## What is required
Only the pictures are to be left out; return the rest of the data exactly as it stands.
----
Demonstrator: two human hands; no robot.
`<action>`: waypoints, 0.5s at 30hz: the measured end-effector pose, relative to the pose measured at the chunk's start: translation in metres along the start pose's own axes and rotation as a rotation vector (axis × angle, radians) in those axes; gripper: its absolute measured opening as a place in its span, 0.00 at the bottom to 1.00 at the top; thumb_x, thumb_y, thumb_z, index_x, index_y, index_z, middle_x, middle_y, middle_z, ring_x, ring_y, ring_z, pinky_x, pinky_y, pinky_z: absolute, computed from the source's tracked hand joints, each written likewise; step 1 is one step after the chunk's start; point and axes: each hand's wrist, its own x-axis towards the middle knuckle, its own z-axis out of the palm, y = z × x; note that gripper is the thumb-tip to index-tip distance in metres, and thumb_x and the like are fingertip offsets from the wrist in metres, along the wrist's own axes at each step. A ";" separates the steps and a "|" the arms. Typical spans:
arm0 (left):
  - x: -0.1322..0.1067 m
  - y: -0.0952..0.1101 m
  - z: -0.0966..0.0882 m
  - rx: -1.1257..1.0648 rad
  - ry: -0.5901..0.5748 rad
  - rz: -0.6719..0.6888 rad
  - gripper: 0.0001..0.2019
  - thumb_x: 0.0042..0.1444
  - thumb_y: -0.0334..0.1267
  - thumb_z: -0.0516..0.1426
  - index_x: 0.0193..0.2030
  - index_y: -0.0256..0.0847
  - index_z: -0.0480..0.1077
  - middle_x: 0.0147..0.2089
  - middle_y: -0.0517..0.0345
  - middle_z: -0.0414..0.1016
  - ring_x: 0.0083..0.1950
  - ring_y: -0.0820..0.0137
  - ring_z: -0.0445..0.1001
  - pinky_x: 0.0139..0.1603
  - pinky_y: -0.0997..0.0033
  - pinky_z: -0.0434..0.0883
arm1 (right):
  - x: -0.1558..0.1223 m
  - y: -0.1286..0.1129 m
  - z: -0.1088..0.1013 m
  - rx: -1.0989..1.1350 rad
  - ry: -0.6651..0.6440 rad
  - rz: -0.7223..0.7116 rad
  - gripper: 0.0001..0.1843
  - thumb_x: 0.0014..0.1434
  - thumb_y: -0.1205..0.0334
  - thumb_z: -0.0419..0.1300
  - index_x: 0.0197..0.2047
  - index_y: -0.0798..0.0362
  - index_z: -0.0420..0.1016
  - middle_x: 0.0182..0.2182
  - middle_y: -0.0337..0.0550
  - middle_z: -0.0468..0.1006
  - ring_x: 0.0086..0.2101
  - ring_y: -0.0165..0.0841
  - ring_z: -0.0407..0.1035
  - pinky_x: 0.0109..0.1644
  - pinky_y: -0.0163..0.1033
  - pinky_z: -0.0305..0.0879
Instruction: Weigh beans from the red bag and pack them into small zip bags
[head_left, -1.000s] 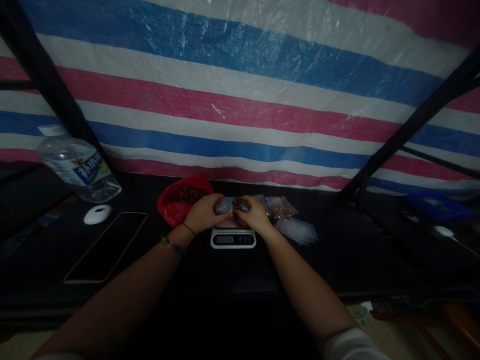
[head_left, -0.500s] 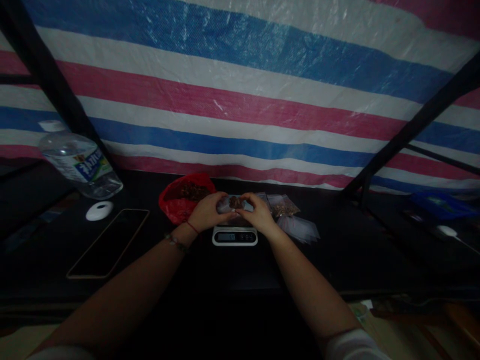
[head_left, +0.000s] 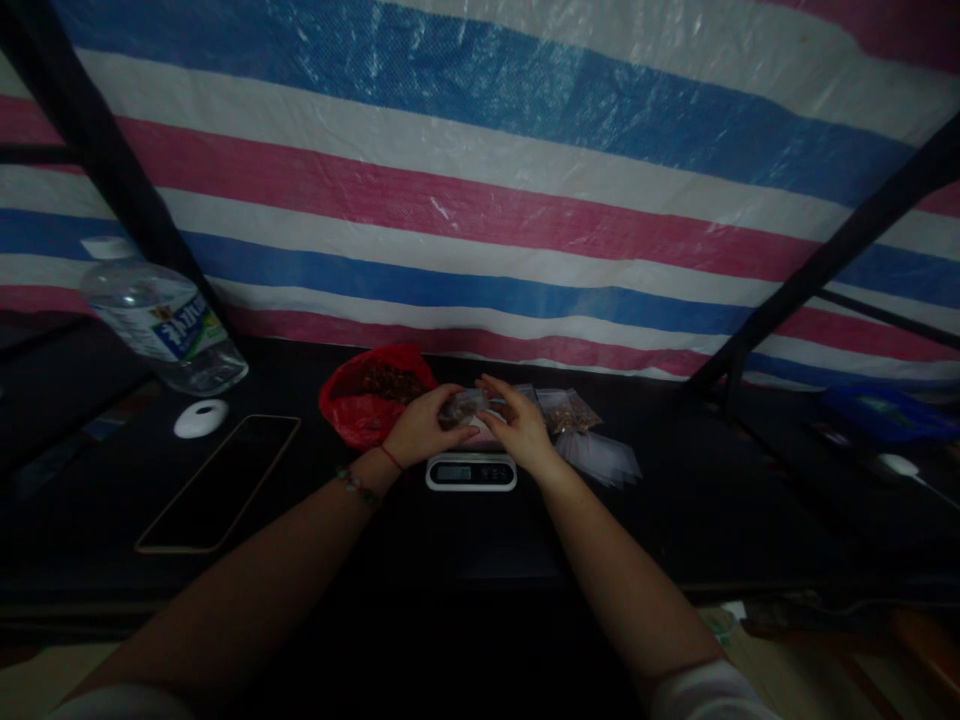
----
## Reply
Demonstrator: two human hands; no robot.
`<action>`: waypoints, 0.5s at 30hz: the measured end-effector pose, relative to the pose measured at the chunk's start: translation in metres along the start pose's own axes and rotation as a rotation vector (axis × angle, radians) in those axes; gripper: its absolute measured opening as a place in its span, 0.00 at the bottom to 1.00 at the top; thumb_x, thumb_y, thumb_z, index_x, index_y, index_z, middle_x, middle_y, middle_z, ring_x, ring_y, ring_z, pinky_x, pinky_y, pinky_z: absolute, computed from the source's tracked hand joints, each written likewise; step 1 is one step after the chunk's start; point and axes: each hand's wrist, its own x-axis towards the middle knuckle, its own z-axis out of the palm, y = z × x; note that gripper is the thumb-tip to index-tip distance in metres, and thumb_x and the like are fingertip offsets from the wrist in metres, along the wrist's own axes at each step. A ";" separates the steps and a "|" the arms. Typical spans:
arm0 (left):
  - x: -0.1322..0.1067 m
  - y: -0.0952..0.1101 m
  - z: -0.0966..0.0882 m
  - rx: -1.1257..1.0648 rad
  - ry: -0.5901..0.5748 rad
  - rz: -0.6719..0.6888 rad
  - gripper: 0.0001..0.2019
  - thumb_x: 0.0042..0.1444
  - thumb_y: -0.0334..0.1267
  - thumb_z: -0.0516..0.1426
  - index_x: 0.0193..0.2030
  - index_y: -0.0256..0.0847
  - index_z: -0.0480..0.1077
  - middle_x: 0.0147..0.2089
  - middle_y: -0.0517..0.0345
  - middle_z: -0.0414..0.1016
  - ring_x: 0.0083..0.1950
  - ring_y: -0.0820..0.0137
  - ring_z: -0.0445..0.1001
  - pinky_x: 0.0139..0.1603
  - pinky_y: -0.0997..0.0033
  - pinky_z: -0.0434..0.0883
arm1 (right):
  - x: -0.1558..0.1223 m
  - y: -0.1286..0.1129 m
  - z: -0.1088..0.1013 m
  - rx: -1.0989..1.1350 rad
  - ry: -0.6651..0.6440 rad
  - rz: -0.7223..0.7116 rad
  - gripper: 0.0001..0.1843
  - thumb_x: 0.0014..0.1434
  - thumb_y: -0.1205..0.0334
  - thumb_z: -0.0419..0.1300
  - index_x: 0.0197..0.2047
  - index_y: -0.0798..0.0362
  - index_z: -0.0420..0.1016
  - middle_x: 0.0182..0.2182
  - middle_y: -0.0337..0.0550
  - middle_z: -0.0468..0.1006
  - ring_x: 0.0086..0.2101
  - ring_y: -0.0165..0.0841
  - ring_z: -0.0407..0.1035
  - pinky_x: 0.0109..0.1644
  - pinky_y: -0.0163..0.1033
  - pinky_z: -0.0305..0.0879
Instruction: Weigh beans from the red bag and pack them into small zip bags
[head_left, -1.000s] 
[head_left, -0.500s] 
[head_left, +0.000s] 

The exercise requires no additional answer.